(Excerpts from a dataset)
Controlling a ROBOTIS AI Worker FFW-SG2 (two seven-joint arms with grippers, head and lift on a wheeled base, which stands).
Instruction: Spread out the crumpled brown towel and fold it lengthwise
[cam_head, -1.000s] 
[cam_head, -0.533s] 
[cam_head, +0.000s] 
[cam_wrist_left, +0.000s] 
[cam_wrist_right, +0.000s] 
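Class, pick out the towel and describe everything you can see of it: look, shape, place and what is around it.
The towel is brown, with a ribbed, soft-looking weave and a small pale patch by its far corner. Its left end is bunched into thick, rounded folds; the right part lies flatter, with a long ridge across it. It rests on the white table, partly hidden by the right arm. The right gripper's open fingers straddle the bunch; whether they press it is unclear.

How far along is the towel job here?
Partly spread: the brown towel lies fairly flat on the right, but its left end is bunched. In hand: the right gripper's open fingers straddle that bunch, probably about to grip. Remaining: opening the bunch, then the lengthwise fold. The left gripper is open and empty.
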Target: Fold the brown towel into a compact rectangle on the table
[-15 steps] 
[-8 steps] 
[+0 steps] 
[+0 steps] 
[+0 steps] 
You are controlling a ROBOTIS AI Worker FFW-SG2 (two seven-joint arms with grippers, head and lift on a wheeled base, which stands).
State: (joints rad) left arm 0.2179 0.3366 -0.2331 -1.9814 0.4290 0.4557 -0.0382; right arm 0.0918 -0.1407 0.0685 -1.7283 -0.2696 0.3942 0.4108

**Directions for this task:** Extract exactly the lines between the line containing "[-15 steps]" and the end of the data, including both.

**Problem solution:**
[-15 steps] 
[-8 steps] 
[+0 steps] 
[+0 steps] 
[+0 steps] 
You are controlling a ROBOTIS AI Worker FFW-SG2 (two seven-joint arms with grippers, head and lift on a wheeled base, which stands).
State: (joints rad) left arm 0.2179 0.3366 -0.2331 -1.9814 0.4290 0.4557 -0.0382; right arm 0.0918 -0.1407 0.0685 -1.7283 -0.2696 0.3942 0.4108

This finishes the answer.